● **TASK OBJECTIVE**
Below are several records. Retype exactly those lines running from the one with "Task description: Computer" through the one with "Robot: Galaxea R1", end lines included, and no others.

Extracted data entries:
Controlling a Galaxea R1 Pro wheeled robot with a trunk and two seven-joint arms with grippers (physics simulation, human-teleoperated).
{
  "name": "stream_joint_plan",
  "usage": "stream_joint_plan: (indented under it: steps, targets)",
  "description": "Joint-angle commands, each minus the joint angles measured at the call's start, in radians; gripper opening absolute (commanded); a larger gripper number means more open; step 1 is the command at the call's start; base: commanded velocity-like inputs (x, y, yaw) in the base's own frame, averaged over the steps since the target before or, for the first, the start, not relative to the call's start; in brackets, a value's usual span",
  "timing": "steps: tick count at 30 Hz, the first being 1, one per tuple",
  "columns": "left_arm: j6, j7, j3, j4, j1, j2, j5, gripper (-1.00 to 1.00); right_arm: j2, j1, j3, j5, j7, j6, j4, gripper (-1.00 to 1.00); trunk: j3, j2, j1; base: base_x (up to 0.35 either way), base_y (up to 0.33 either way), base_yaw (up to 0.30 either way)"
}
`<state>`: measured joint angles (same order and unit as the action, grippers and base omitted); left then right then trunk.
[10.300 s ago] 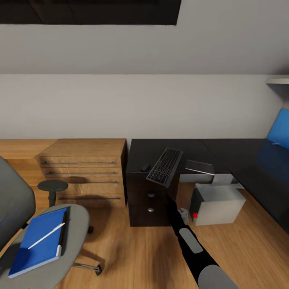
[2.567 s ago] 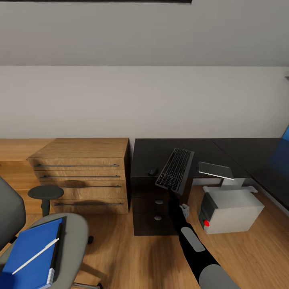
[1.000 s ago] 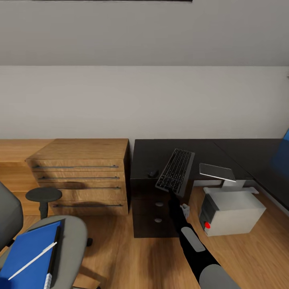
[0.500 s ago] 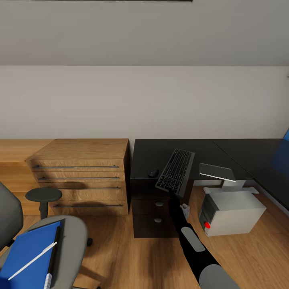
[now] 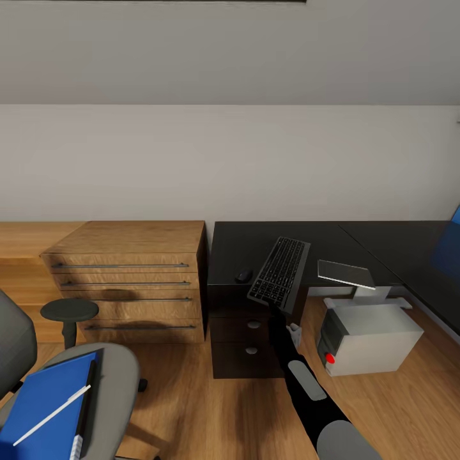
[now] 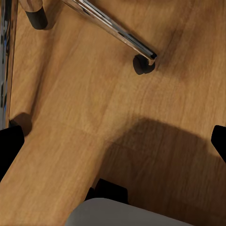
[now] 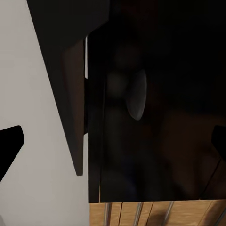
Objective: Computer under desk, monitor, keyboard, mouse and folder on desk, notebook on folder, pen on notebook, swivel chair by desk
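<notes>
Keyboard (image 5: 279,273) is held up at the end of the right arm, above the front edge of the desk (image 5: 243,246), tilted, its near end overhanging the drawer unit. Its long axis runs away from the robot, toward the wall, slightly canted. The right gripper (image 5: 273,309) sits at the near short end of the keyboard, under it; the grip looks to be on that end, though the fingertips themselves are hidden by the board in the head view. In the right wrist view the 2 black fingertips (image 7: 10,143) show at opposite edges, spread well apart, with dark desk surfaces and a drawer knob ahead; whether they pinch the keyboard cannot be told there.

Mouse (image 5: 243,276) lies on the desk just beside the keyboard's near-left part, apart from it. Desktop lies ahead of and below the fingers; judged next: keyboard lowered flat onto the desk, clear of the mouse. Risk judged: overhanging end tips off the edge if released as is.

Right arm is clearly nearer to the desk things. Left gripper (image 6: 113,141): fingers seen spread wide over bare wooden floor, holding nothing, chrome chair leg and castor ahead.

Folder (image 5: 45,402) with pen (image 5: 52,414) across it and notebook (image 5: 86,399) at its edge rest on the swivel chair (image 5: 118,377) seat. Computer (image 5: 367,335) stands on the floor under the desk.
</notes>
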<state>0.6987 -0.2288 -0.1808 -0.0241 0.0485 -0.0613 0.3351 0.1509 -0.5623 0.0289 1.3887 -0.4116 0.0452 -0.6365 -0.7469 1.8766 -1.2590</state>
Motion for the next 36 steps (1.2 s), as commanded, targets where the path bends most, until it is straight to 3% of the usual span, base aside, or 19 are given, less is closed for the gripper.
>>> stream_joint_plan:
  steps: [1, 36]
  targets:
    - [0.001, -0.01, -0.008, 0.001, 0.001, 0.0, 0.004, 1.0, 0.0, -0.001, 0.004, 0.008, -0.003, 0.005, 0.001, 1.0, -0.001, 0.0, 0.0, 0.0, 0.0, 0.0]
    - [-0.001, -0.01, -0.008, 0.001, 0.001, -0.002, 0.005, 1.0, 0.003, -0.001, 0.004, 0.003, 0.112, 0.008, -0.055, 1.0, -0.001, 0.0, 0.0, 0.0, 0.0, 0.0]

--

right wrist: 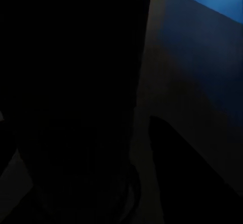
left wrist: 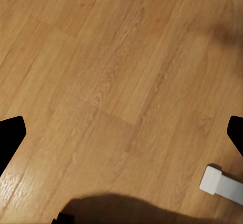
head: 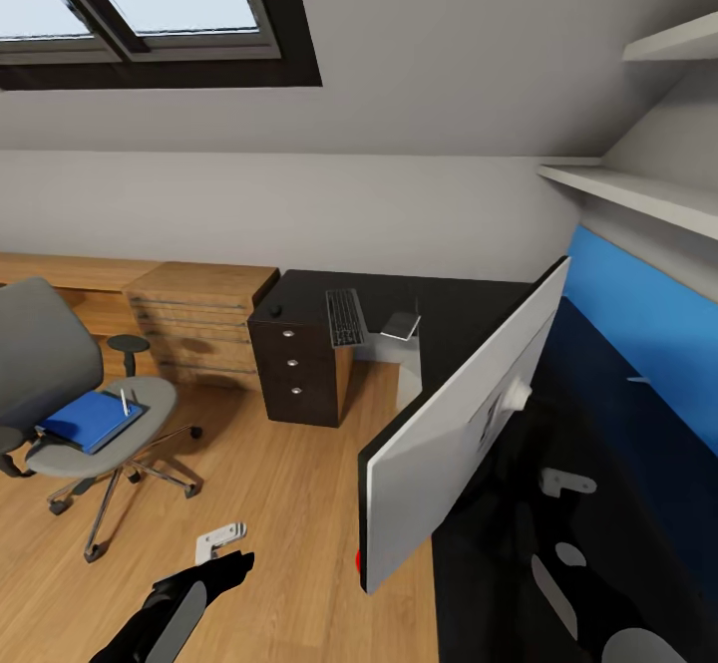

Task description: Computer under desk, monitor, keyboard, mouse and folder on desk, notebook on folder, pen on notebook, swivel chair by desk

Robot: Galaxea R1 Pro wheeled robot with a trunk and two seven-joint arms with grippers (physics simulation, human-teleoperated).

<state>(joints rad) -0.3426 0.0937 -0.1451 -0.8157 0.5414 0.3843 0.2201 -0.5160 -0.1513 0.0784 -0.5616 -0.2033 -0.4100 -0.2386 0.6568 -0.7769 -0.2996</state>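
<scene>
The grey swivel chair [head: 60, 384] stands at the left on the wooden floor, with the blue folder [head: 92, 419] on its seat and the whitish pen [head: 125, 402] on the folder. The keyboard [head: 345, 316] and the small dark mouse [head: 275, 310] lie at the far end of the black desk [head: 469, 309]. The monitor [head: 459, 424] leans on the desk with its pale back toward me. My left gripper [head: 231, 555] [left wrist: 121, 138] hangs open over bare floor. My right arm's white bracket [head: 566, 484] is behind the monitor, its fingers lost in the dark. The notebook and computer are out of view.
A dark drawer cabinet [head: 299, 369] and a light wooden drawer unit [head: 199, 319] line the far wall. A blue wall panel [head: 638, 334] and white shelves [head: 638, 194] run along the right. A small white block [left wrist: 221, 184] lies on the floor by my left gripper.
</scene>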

● **SOLUTION BELOW**
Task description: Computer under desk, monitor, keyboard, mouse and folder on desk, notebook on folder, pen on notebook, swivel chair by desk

Robot: Galaxea R1 Pro wheeled robot with a trunk and two seven-joint arms with grippers (physics simulation, human-teleoperated).

Above is the complete output.